I am trying to produce this:
usr_id day_1 day_2 … day_30
12345 31 13 15
123444 23 41 14
I would like to show the number of queries ran each day for the last 30 days for each ID, and if no query was run on that day it will be a 0.
Here is a portion of the query I came up with,
SELECT
t1.usr_id,
case when t1.count_day_1 is null then 0 else t1.count_day_1 end as day_1,
case when t2.count_day_2 is null then 0 else t2.count_day_2 end as day_2
FROM
(SELECT usr_id, DAY(from_unixtime(unix_timestamp(query_ts ,"yyyy/MM/dd"), "yyyy-MM-dd")) as day_1,
COUNT( DAY(from_unixtime(unix_timestamp(query_ts ,"yyyy/MM/dd"), "yyyy-MM-dd"))) as count_day_1
FROM db.table
WHERE
DAY(from_unixtime(unix_timestamp(query_ts ,"yyyy/MM/dd"), "yyyy-MM-dd")) = 1
AND
from_unixtime(unix_timestamp(query_ts ,"yyyy/MM/dd"), "yyyy-MM-dd")

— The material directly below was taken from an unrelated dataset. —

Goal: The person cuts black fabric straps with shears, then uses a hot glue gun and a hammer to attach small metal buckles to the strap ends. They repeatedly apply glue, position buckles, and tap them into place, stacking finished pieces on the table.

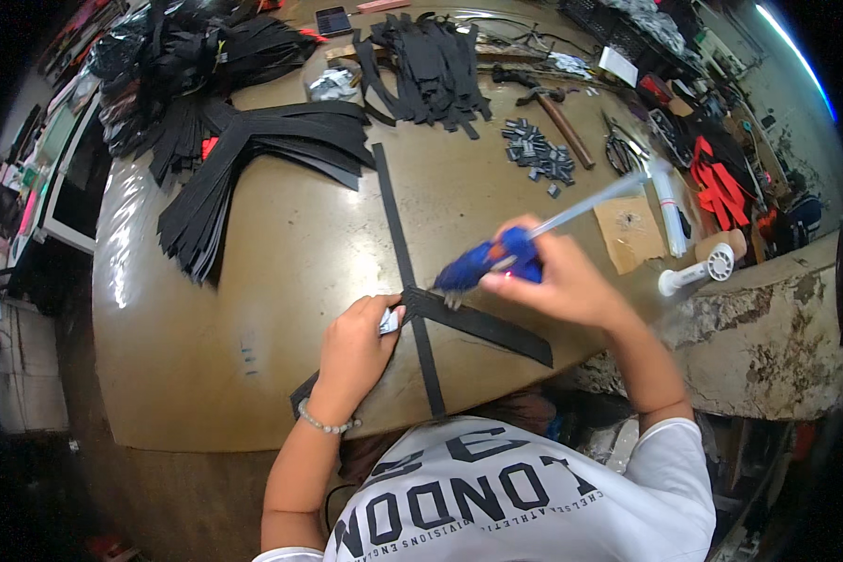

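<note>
My right hand (pixel 569 286) grips a blue hot glue gun (pixel 473 267), with a long clear glue stick (pixel 595 199) out of its back, blurred. Its nozzle is just above a wide black strap (pixel 496 330), bent like a V. My left hand (pixel 354 342) is closed at the bend of that strap; the other leg runs under my wrist. A small whitish piece (pixel 390 321) shows by my left fingers; I cannot tell its kind. A narrower black strip (pixel 392 215) crosses the table lengthwise and meets the bend.
Black strap bundles (pixel 253 131) fan out at the far left, with more black strips (pixel 426 70) at the back. To the right are small dark clips (pixel 539 150), a hammer (pixel 567 131), scissors (pixel 620 155), brown cardboard (pixel 630 234) and a white spool (pixel 698 272).
</note>
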`<act>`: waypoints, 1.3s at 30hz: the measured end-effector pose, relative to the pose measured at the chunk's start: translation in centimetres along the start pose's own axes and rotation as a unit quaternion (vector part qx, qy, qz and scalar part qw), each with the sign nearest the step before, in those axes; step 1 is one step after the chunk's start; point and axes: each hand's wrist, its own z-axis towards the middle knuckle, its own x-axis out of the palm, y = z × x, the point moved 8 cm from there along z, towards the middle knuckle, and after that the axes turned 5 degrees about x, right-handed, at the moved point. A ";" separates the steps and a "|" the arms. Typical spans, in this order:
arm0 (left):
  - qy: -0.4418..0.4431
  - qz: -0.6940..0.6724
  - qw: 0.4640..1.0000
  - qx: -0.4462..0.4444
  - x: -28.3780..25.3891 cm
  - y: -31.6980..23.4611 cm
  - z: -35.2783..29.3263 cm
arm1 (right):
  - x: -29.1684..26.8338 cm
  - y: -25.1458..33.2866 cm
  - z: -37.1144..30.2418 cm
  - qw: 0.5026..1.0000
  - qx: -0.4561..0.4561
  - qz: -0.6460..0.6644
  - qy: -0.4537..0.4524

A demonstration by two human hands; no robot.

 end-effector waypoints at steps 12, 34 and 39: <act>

BETWEEN date_sub(from_unixtime(unix_timestamp()), 30)
AND from_unixtime(unix_timestamp())
GROUP BY usr_id, day_1) t1
LEFT JOIN
(SELECT usr_id, DAY(from_unixtime(unix_timestamp(query_ts ,"yyyy/MM/dd"), "yyyy-MM-dd")) as day_2,
COUNT( DAY(from_unixtime(unix_timestamp(query_ts ,"yyyy/MM/dd"), "yyyy-MM-dd"))) as count_day_2
FROM db.table
WHERE
DAY(from_unixtime(unix_timestamp(query_ts ,"yyyy/MM/dd"), "yyyy-MM-dd")) = 2
AND
from_unixtime(unix_timestamp(query_ts ,"yyyy/MM/dd"), "yyyy-MM-dd")
BETWEEN date_sub(from_unixtime(unix_timestamp()), 30)
AND from_unixtime(unix_timestamp())
GROUP BY usr_id, day_2) t2
ON (t1.usr_id = t2.usr_id)
ORDER BY t1.usr_id;
This works great, it shows the number of queries ran each day for the first 2 days, and it replaces the NULLs with 0s.
The problem is to get this working for all 30 days I have to use 30 LEFT JOINs which pulls ~400GB+ of memory on the cluster.
Is there an easier way to do this?
Upvotes: 2
Views: 46
Reputation: 38325
Try to do it without join and use current_date, or current_timestamp constants, not unix_timestamp() in the WHERE, this function is not deterministic and its value is not fixed for the scope of a query execution, therefore prevents proper optimization of queries - this has been deprecated since 2.0 in favour of CURRENT_TIMESTAMP constant:
select usr_id,
nvl(count(case when from_unixtime(unix_timestamp(query_ts ,"yyyy/MM/dd"), "dd") = 1 then 1 end),0) as day_1,
nvl(count(case when from_unixtime(unix_timestamp(query_ts ,"yyyy/MM/dd"), "dd") = 2 then 1 end),0) as day_2
...
from db.table
WHERE
from_unixtime(unix_timestamp(query_ts ,"yyyy/MM/dd"), "yyyy-MM-dd")
BETWEEN date_sub(current_date, 30) AND current_date)
group by usr_id
Upvotes: 2